Masyarakat meminta insentif guru agama non Islam di Desa Kertajaya, Kecamatan Panawangan, Kabupaten Ciamis, Jawa Barat, mendapatkan perhatian dari pemerintah kabupaten.

Keinginan masyarakat itu tersingkap saat anggota DPRD Kabupaten Ciamis dari Partai Demokrat, Iyan Sofyan, melaksanakan reses pertama kalinya tahun 2021 ini di wilayah itu, Selasa (16/02/2021).

$ads={1}

Pada reses pertama itu, Iyan Sofyan melakukan aktivitas di dapil 3, persisnya di Desa Kertajaya, Kecamatan Panawangan untuk menampung inspirasi warga.

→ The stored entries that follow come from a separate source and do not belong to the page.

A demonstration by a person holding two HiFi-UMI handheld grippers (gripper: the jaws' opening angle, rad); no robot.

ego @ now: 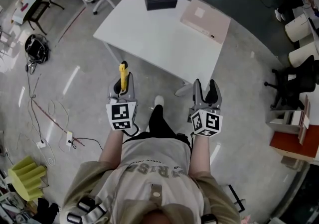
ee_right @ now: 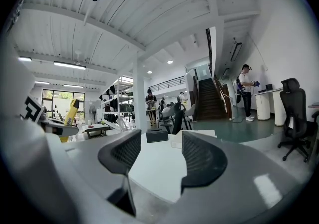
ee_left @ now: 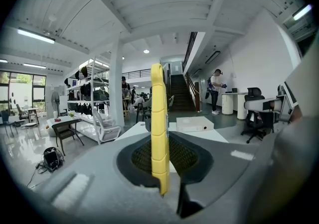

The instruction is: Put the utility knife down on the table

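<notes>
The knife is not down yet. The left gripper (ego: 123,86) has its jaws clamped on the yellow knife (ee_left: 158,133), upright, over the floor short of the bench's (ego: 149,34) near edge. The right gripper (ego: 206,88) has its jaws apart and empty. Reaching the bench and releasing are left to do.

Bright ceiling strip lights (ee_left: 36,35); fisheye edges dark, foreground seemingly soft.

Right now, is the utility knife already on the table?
No, the utility knife stands clamped in the left gripper, off the white table.
</notes>
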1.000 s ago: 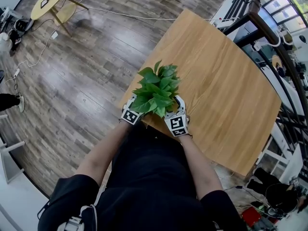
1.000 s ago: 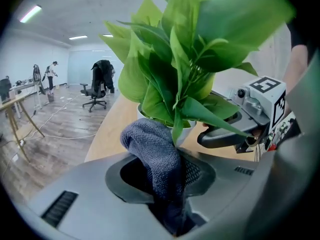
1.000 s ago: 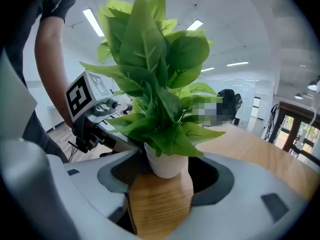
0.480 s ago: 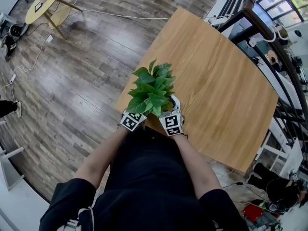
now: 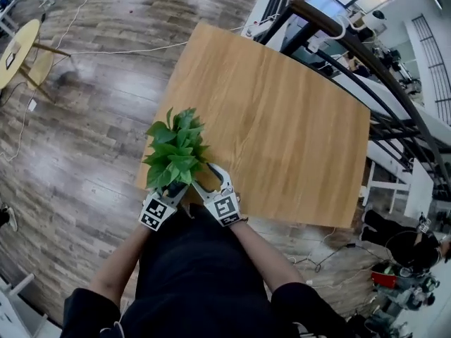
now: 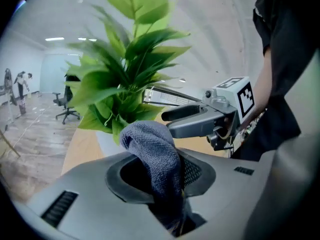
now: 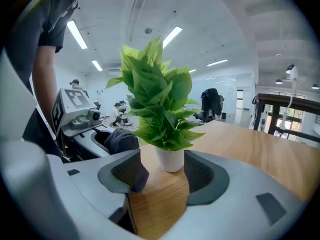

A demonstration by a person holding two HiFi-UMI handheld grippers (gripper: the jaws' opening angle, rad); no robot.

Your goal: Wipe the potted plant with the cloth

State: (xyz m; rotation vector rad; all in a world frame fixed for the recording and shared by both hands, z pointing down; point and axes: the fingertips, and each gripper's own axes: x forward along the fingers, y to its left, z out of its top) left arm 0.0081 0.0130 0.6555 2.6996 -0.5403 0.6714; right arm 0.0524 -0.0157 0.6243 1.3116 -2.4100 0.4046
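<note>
A leafy green potted plant (image 5: 176, 148) in a white pot (image 7: 170, 159) stands near the wooden table's (image 5: 282, 118) near left corner. My left gripper (image 5: 171, 194) is shut on a grey-blue cloth (image 6: 156, 153), which bulges up between the jaws just short of the pot (image 6: 106, 140) and lowest leaves (image 6: 125, 79). My right gripper (image 5: 211, 181) stands open close beside it, with the pot straight ahead of its jaws and nothing between them. In the right gripper view the left gripper (image 7: 80, 115) and cloth (image 7: 120, 139) show at the left. In the head view the leaves hide the pot.
The table edge runs just under both grippers, with wood floor (image 5: 77, 139) to the left. A dark railing (image 5: 352, 55) runs past the table's far right side. A small round yellow table (image 5: 17, 44) stands far left.
The head view has swung, so the plant and both grippers now sit lower and further left in the frame. Both grippers stay at the plant's base.
</note>
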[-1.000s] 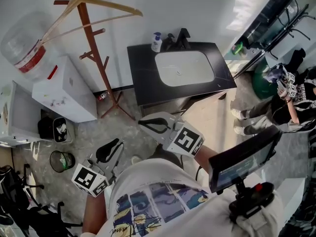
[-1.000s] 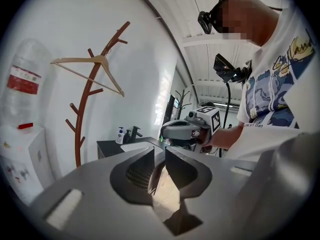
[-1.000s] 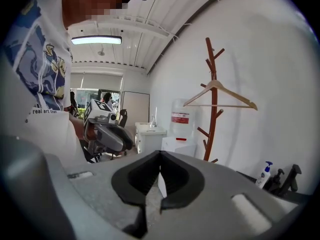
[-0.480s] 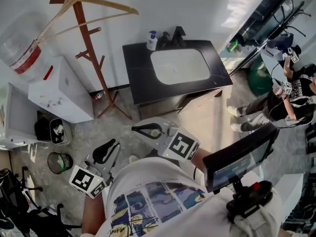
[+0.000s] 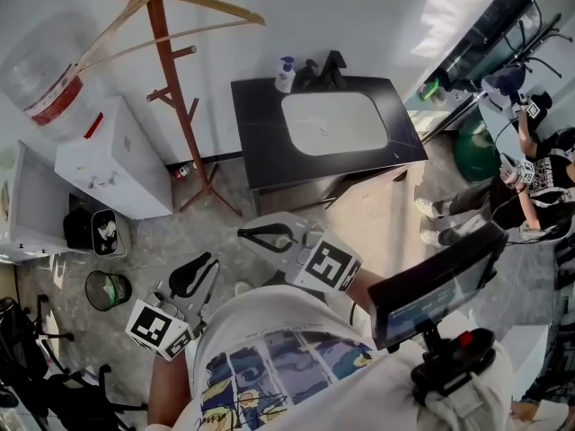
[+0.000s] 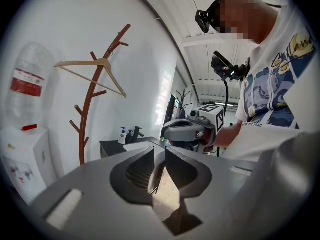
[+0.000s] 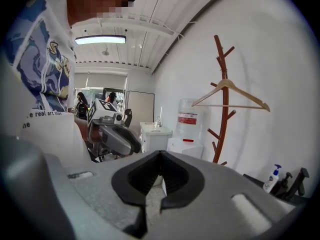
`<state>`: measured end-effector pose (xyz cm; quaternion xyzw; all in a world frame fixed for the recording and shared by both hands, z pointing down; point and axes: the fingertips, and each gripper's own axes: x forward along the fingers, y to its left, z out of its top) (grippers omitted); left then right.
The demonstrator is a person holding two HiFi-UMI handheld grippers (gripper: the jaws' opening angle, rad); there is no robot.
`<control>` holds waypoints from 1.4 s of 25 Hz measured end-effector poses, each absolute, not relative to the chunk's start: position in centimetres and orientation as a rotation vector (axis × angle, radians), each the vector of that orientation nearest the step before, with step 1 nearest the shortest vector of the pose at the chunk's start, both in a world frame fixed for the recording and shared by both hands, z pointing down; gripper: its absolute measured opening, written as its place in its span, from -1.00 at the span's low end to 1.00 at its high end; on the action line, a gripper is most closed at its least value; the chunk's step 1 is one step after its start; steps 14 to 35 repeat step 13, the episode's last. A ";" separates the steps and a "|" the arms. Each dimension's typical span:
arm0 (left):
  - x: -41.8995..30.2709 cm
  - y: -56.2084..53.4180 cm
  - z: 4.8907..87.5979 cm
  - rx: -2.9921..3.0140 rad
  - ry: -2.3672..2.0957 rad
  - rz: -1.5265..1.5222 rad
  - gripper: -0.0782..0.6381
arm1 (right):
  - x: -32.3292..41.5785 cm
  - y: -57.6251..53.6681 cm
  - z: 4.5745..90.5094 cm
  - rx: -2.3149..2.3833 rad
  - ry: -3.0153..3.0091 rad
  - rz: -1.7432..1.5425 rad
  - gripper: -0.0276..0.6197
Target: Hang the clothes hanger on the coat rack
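Hanging from an upper peg of the red-brown wooden coat rack (image 5: pixel 173 88), which stands on the floor off the black counter's (image 5: pixel 256 142) left edge, the pale wooden clothes hanger (image 5: pixel 211 4) looks light, stiff and smooth. It is best taken at the neck under its hook. The left hand-held gripper (image 5: pixel 214 263) has its jaws slightly apart and empty. The right hand-held gripper (image 5: pixel 247 233) has its jaws pressed together on nothing.
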<state>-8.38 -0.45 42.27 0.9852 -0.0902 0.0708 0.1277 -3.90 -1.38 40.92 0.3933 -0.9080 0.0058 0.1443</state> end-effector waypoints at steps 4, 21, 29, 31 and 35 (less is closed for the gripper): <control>-8.3 -0.2 42.4 2.855 -0.257 0.211 -0.58 | -4.1 -1.4 41.0 1.124 -2.621 0.016 -0.91; -8.2 -0.8 42.6 2.844 -0.258 0.213 -0.58 | -4.0 -2.0 41.3 1.120 -2.613 0.025 -0.91; -8.2 -0.8 42.6 2.844 -0.258 0.213 -0.58 | -4.0 -2.0 41.3 1.120 -2.613 0.025 -0.91; -8.2 -0.8 42.6 2.844 -0.258 0.213 -0.58 | -4.0 -2.0 41.3 1.120 -2.613 0.025 -0.91; -8.2 -0.8 42.6 2.844 -0.258 0.213 -0.58 | -4.0 -2.0 41.3 1.120 -2.613 0.025 -0.91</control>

Dia menjelaskan, warga Desa Kertajaya memegang tiga agama, yakni Islam, Katolik, dan Protestan, dan satu aliran kepercayaan.

"Walau warganya memegang tiga agama yang lain dan satu aliran kepercayaan, tetapi nilai toleransinya tinggi sekali," kata Iyan.

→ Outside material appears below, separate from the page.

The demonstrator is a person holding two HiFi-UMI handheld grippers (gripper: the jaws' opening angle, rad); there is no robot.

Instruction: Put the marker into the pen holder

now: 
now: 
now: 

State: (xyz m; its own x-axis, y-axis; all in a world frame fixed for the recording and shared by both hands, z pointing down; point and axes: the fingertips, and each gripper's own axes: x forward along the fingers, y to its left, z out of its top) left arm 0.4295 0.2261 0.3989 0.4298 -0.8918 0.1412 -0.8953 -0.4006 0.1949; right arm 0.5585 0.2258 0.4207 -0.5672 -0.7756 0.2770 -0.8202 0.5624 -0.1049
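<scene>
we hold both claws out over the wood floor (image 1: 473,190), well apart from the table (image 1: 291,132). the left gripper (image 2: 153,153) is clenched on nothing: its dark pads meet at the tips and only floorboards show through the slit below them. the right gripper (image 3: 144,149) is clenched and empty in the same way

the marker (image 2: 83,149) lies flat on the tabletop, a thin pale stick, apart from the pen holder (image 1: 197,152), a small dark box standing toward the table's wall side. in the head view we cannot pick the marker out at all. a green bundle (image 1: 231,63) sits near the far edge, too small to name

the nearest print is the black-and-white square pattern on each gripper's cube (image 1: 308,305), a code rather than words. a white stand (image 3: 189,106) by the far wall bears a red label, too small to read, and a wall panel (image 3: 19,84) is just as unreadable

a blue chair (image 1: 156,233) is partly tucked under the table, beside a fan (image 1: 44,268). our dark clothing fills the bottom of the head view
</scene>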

Dia menjelaskan, saat lakukan reses, ada banyak hal yang diharapkan oleh warga Desa Kertajaya. Diantaranya berkenaan insentif untuk guru agama. Dalam masalah ini pendidik agama non muslim supaya memperoleh perhatian dari pemda.

"Banyak saran yang saya terima dari warga. Salah satu point utama yang betul-betul harus mendapatkan perhatian yakni insentif untuk guru agama lainnya. Hal itu harus jadi fokus utama saran ke pemda," ujarnya.